Orville Schell is the Arthur Ross Director of the Center on U.S.-China Relations at the Asia Society in New York. He is a former professor and Dean at the University of California, Berkeley’s Graduate School of Journalism.
Schell is the author of fourteen books, nine of them about China, including Virtual Tibet: Searching for Shangri-La from the Himalayas to Hollywood (Metropolitan Books, 2000), Mandate of Heaven: The Legacy of Tiananmen Square and the Next Generation of China’s Leaders (Simon & Schuster, 1994), and others. He is a contributor to such magazines as The New Yorker, The Atlantic, The New York Times Magazine, Newsweek, Granta, The China Quarterly, and The New York Review of Books. His latest book, Wealth and Power: China’s Long Road to the Twenty-first Century, is due out this Summer, 2013.
Schell holds a B.A. in Far Eastern History from Harvard, an M.A. and Ph.D. (Abd) in Chinese History from the University of California, Berkeley, and was an exchange student at National Taiwan University. He worked for the Ford Foundation in Indonesia, covered the war in Indochina as a journalist, and has traveled widely in China since the mid-1970s.

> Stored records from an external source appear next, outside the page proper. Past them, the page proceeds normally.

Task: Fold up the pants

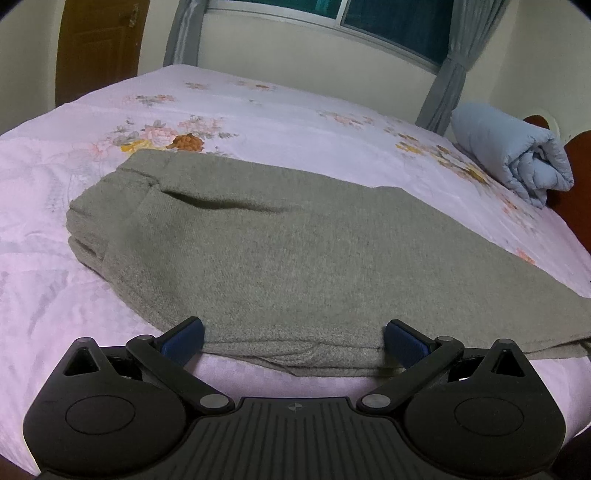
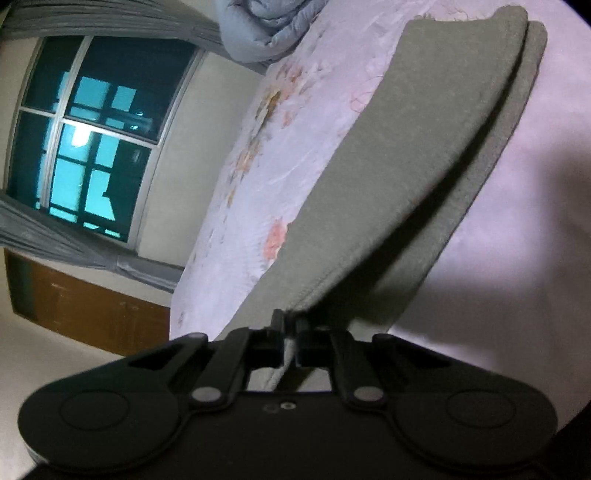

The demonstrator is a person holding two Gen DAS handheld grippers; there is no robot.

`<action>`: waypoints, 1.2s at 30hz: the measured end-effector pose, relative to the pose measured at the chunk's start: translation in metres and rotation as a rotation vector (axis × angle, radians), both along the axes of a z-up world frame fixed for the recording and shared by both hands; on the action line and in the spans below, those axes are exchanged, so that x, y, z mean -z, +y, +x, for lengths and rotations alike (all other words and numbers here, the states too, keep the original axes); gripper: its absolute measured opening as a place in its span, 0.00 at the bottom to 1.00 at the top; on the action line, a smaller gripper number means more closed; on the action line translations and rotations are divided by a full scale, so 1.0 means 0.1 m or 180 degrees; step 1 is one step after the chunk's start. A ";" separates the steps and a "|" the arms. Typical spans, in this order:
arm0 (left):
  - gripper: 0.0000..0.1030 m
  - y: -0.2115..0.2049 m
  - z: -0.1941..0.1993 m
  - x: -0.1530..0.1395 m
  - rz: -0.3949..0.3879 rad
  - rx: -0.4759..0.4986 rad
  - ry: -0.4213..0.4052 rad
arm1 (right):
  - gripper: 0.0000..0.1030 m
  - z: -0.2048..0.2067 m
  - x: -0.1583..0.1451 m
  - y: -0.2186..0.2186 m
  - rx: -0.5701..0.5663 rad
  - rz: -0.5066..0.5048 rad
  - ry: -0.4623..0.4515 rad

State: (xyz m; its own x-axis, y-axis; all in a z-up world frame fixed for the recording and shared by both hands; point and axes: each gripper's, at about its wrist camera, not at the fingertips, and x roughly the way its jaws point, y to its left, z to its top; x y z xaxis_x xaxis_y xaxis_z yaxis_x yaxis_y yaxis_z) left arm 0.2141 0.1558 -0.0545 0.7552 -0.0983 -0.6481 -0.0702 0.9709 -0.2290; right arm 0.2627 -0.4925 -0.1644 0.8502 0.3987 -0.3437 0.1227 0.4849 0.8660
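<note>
Grey knit pants [image 1: 280, 251] lie flat on the bed, legs stacked, waistband end at the far left. My left gripper [image 1: 293, 341] is open, its blue-padded fingers [image 1: 184, 339] straddling the near edge of the fabric without pinching it. In the right wrist view my right gripper [image 2: 290, 325] is shut on the edge of the upper layer of the pants [image 2: 388, 166] and holds it lifted above the lower layer [image 2: 491, 173], with a dark gap between them.
The bed has a pink floral sheet [image 1: 258, 110]. A rolled light-blue quilt [image 1: 513, 155] lies at the far right by the wooden headboard [image 1: 572, 206]. A window with grey curtains [image 1: 391, 22] and a brown door [image 1: 96, 44] are behind the bed.
</note>
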 end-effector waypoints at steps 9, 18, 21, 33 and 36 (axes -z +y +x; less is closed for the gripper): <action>1.00 -0.02 -0.02 -0.08 -0.0010 -0.0050 0.0014 | 0.23 -0.05 0.04 -0.19 -0.0043 -0.0302 0.0463; 1.00 -0.19 0.26 -0.16 0.0044 -0.0015 -0.0035 | 0.24 0.14 -0.51 -1.14 0.0603 -0.1120 -0.0062; 1.00 -0.18 0.36 -0.11 0.0060 -0.0072 0.0042 | 0.36 0.47 -0.54 -1.50 0.0551 -0.1226 0.0037; 1.00 -0.32 0.49 -0.03 0.0301 -0.0207 0.0216 | 0.38 0.85 0.12 -2.31 -0.0225 -0.0155 0.0183; 1.00 -0.36 0.51 -0.03 0.0375 -0.0204 0.0251 | 0.36 0.72 0.24 -2.40 -0.0304 0.0188 0.0020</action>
State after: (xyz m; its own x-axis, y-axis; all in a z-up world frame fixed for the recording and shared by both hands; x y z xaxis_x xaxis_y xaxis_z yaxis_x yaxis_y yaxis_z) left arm 0.2651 0.1200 -0.0519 0.7038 0.0288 -0.7098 -0.1462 0.9837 -0.1050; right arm 0.3345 -0.7323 -0.1888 0.8053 0.4976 -0.3223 0.0837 0.4427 0.8927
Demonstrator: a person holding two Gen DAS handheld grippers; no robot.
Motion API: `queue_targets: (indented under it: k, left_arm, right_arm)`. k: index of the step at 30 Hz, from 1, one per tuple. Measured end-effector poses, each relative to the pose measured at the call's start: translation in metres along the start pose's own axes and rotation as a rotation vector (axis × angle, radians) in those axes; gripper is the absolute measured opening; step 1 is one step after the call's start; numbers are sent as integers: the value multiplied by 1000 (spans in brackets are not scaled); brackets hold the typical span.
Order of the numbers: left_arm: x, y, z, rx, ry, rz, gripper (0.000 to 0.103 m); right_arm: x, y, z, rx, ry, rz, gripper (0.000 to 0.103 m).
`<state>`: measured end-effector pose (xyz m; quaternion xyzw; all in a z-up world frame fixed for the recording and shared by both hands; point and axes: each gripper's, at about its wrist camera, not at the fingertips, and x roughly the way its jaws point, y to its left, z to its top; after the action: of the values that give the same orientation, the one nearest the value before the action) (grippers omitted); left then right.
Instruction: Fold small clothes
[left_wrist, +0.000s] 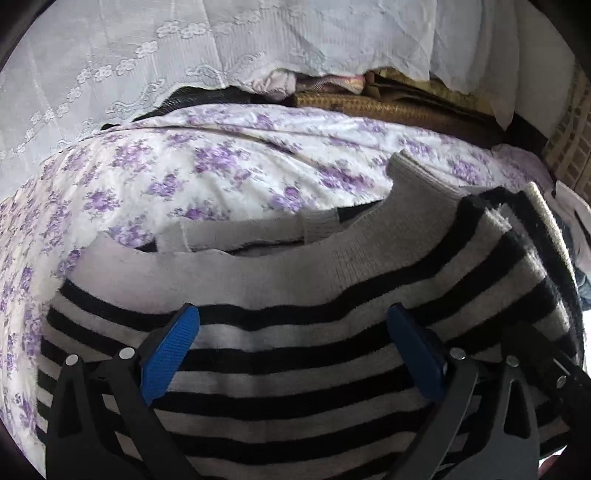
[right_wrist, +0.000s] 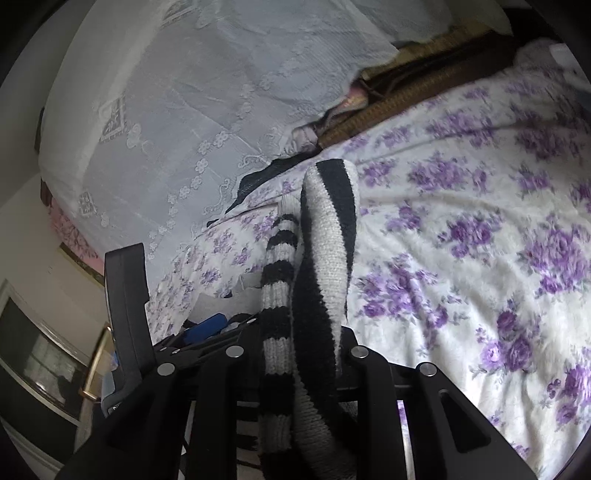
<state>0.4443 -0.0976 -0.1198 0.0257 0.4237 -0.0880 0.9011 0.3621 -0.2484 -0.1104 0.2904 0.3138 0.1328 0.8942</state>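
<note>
A black-and-grey striped knit sweater (left_wrist: 295, 354) lies on the floral bedspread (left_wrist: 184, 170), with its grey collar and a sleeve (left_wrist: 417, 184) toward the far side. My left gripper (left_wrist: 293, 317) is open just above the sweater's body, and its blue pads (left_wrist: 170, 350) stand wide apart. My right gripper (right_wrist: 306, 354) is shut on a fold of the same sweater (right_wrist: 328, 236). The striped cloth stands up between the jaws and hides the fingertips. The left gripper's blue pad (right_wrist: 207, 325) shows at lower left in the right wrist view.
A white lace curtain (left_wrist: 147, 62) hangs behind the bed. Woven mats and folded cloth (left_wrist: 388, 103) lie along the bed's far edge. The floral bedspread (right_wrist: 480, 240) spreads out to the right of the right gripper. A framed dark panel (right_wrist: 33, 354) stands at far left.
</note>
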Motion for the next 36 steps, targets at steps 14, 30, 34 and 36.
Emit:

He is a Fellow at the Weatherhead East Asian Institute at Columbia University, a Senior Fellow at the Annenberg School of Communications at USC, and a member of the Council on Foreign Relations. Schell is the recipient of many prizes and fellowships, including a Guggenheim Fellowship, the Overseas Press Club Award, and the Harvard-Stanford Shorenstein Prize in Asian Journalism.